In the market, there are significant suspicions about the genuine nature of the sale and disputes over the fairness of the sale procedure. Although Hanyang Hakwon holds a 16.29% stake in Hanyang Securities, only 11.3% is being sold. In particular, it is known that the 4.99% stake held by Kim Jong-ryang, Chairman of Hanyang University, is excluded from the sale. Even after the sale is completed, Chairman Kim will remain the second-largest shareholder with a 9% stake. Furthermore, negotiations are being conducted with prospective buyers without an underwriter, and the period for selecting the preferred negotiator is excessively short, fueling perceptions that this might be an 'unfair private contract.'


The reason for the sale is also controversial. Hanyang Hakwon stated that the sale of Hanyang Securities is being pursued to cover "corporate operating expenses, remittances to various schools, and support funds for the medical center." However, the industry consensus is that Hanyang Industrial Development, a construction company under Hanyang Hakwon, is pushing for the sale to overcome the insolvency of its real estate project financing (PF). There are suspicions that Hanyang Hakwon plans to supply liquidity to Hanyang Industrial Development through a loophole.

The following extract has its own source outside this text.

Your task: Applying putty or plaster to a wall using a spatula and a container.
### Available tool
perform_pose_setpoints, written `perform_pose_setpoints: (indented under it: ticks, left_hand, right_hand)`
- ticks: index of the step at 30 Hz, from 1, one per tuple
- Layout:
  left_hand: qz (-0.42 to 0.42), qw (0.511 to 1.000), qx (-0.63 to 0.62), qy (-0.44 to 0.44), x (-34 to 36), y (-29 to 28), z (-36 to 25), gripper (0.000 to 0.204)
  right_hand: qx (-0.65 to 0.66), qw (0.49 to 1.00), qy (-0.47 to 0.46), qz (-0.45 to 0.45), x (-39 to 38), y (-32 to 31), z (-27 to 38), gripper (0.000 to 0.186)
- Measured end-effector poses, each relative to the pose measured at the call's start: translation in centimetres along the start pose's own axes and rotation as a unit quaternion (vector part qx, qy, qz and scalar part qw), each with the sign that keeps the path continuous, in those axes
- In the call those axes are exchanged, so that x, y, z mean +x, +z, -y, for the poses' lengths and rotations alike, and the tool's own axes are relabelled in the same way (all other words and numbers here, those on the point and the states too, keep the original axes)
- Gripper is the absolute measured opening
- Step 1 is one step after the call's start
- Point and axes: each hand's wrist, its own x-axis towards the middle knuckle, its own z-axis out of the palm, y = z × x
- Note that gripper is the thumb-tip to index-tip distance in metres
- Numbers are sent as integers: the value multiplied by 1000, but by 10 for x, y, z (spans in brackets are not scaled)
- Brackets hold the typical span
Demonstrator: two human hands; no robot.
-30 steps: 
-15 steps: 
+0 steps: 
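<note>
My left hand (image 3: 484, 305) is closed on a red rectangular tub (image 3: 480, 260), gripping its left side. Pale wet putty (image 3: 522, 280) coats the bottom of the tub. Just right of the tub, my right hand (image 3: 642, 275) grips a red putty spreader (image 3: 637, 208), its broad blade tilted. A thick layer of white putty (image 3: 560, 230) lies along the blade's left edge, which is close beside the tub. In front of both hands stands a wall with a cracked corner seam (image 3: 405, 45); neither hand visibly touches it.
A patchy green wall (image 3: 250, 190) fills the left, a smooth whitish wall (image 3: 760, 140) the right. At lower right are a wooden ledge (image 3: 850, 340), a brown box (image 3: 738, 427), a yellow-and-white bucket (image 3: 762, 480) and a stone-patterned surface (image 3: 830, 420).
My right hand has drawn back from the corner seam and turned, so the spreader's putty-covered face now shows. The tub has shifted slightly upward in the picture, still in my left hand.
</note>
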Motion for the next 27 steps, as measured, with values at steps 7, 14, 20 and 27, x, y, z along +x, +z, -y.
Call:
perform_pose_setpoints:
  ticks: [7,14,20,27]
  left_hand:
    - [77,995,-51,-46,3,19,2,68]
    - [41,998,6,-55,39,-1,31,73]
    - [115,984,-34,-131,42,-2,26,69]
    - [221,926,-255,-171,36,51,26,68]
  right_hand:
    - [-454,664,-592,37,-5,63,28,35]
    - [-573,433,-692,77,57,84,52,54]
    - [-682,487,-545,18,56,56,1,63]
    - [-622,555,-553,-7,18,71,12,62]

Using the proceeds from disposing of Hanyang Securities shares, which are school assets, to support Hanyang Industrial Development, a legally separate corporation, would fundamentally violate the Private School Act.


Meanwhile, the sale target of Hanyang Securities includes about 30% of shares held by related parties such as Baeknam Tourism and HBDC, including the 11.3% stake held by Hanyang Hakwon. Hanyang Hakwon was scheduled to select the preferred negotiator for the sale of Hanyang Securities the previous day. However, due to fairness controversies, the announcement is now expected on the 2nd.